Торговец, отнюдь не глупый человек, понял намек. «В другом месте» — так сказал Моне. Уж не у Пети ли? Дюран-Рюэль быстро проанализировал ситуацию. Если его протеже задолжает конкуренту с улицы Сез, тот его от себя уже не отпустит! И он оплачивает все счета — и каменщика, и плотника, и стекольщика.
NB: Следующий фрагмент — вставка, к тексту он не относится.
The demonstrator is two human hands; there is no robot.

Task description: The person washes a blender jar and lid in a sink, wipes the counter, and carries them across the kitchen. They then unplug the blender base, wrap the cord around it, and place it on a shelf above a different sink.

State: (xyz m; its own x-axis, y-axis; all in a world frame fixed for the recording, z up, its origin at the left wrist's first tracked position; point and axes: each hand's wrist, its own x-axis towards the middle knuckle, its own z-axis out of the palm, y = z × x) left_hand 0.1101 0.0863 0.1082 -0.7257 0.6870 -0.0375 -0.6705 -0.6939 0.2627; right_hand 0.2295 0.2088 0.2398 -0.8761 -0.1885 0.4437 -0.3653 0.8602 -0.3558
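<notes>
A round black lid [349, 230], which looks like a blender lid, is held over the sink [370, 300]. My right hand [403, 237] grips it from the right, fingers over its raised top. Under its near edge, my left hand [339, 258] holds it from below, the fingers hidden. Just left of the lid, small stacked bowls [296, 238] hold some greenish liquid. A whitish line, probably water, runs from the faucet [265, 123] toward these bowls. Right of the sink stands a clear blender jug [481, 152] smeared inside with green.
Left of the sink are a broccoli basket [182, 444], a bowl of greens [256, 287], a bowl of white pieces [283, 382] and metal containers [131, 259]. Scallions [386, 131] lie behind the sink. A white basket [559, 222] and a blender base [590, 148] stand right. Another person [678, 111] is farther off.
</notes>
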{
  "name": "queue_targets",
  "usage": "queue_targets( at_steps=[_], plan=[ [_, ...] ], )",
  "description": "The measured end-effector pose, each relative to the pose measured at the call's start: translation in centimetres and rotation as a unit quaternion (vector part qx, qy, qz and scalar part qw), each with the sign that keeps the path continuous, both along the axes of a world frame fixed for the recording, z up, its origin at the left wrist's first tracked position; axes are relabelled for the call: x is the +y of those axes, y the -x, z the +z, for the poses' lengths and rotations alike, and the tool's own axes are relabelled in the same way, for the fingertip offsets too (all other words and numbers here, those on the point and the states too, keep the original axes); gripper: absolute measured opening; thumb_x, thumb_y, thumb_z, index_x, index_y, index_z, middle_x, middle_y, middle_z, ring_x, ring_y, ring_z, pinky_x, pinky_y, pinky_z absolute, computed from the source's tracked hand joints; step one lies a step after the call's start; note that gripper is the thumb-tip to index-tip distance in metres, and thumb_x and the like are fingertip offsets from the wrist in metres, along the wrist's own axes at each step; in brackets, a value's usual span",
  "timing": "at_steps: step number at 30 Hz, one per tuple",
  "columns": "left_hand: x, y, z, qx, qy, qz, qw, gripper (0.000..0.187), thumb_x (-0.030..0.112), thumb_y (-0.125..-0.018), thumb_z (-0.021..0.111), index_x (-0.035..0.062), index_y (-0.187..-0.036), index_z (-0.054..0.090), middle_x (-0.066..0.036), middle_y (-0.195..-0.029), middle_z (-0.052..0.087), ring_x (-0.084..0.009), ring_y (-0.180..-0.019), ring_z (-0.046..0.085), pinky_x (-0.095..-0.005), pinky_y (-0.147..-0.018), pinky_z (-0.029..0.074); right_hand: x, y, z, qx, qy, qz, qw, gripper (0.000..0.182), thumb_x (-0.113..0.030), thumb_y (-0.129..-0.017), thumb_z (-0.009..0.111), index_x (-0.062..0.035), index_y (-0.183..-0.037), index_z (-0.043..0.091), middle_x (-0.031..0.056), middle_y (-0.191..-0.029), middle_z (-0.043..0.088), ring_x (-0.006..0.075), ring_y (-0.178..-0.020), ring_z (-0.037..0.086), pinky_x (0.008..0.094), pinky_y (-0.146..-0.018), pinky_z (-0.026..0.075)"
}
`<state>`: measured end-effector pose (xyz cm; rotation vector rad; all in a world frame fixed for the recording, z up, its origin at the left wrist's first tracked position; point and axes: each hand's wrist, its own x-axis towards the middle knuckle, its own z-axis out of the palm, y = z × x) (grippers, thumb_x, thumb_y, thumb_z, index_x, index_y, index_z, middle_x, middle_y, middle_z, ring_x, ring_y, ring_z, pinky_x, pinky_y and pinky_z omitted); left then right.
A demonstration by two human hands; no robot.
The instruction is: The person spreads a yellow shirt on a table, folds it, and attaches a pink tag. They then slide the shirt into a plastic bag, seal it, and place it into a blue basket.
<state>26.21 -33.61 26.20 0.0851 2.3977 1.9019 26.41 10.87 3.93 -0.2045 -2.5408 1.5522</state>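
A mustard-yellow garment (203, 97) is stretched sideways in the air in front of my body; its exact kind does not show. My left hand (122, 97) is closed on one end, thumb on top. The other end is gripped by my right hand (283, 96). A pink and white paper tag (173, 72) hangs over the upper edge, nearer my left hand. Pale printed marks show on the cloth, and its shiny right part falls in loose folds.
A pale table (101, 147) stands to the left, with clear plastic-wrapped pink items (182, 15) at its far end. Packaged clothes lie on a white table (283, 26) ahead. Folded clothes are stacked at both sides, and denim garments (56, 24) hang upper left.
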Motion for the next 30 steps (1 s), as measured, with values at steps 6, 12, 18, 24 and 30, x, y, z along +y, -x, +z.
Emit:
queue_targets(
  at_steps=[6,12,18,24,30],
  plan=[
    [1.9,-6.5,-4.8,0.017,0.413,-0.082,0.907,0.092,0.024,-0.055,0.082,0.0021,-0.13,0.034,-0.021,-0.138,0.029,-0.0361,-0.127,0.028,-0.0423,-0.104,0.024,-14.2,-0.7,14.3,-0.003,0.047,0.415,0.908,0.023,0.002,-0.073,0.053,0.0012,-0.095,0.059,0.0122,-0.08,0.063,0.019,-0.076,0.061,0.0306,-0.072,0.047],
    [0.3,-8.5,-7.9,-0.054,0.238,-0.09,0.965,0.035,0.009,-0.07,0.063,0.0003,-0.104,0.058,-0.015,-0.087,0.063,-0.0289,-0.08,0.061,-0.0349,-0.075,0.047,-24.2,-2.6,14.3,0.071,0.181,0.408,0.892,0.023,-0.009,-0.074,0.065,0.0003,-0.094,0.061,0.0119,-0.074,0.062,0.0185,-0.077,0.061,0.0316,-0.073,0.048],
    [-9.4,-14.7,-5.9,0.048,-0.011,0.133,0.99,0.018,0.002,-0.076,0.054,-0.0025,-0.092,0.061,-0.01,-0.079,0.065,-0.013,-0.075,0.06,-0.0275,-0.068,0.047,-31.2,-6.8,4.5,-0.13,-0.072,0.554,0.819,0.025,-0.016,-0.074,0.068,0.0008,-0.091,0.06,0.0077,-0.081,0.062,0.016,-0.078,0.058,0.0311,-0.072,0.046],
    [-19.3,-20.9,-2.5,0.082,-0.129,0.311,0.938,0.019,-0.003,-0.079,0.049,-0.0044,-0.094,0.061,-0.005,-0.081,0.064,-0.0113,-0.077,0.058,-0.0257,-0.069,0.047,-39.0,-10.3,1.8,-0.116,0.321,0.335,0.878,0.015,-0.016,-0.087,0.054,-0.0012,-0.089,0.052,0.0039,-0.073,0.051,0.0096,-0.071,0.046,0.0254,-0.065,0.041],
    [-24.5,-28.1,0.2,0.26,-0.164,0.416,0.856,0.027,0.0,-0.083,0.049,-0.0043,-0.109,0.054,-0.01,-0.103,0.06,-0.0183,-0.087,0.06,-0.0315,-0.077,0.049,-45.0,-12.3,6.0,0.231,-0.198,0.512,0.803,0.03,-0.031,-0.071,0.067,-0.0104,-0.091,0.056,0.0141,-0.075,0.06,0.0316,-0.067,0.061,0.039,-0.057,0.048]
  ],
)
В феврале Моне снова уезжает в Этрета, где его ждет дорогой его сердцу холодный свет последних зимних дней. Впрочем, на сей раз его гонит в дорогу не столько желание работать, сколько совсем другие соображения. Просто жизнь в Живерни сделалась невыносимой. Виновница этого — Марта Ошеде, которая теперь превратилась в молодую двадцатидвухлетнюю и глубоко несчастную женщину. Марта так и не смогла смириться с разрывом родителей. С человеком, которого ее братья и сестры охотно называли «папой Моне», она не нашла общего языка. Но более всего ее ранили слухи и сплетни, циркулировавшие по деревне. Действительно, обитатели Живерни с удовольствием перемывали косточки «чудной семейке». Не исключено также, что Марту постигло собственное любовное разочарование, которое она тяжело переживала. Может быть, она мечтала выйти замуж? Но кто же возьмет в жены девушку, чья мать сожительствует с художником? По всей вероятности, похожие невеселые мысли бродили и в голове восемнадцатилетней Сюзанны. Одна только Бланш — ей исполнился 21 год — не ощущала никаких неудобств из-за двусмысленного положения семьи. Во-первых, она искренне восхищалась талантом Клода, сама любила живопись и писать, а во-вторых, успела подружиться с Жаном, который был младше ее на два года.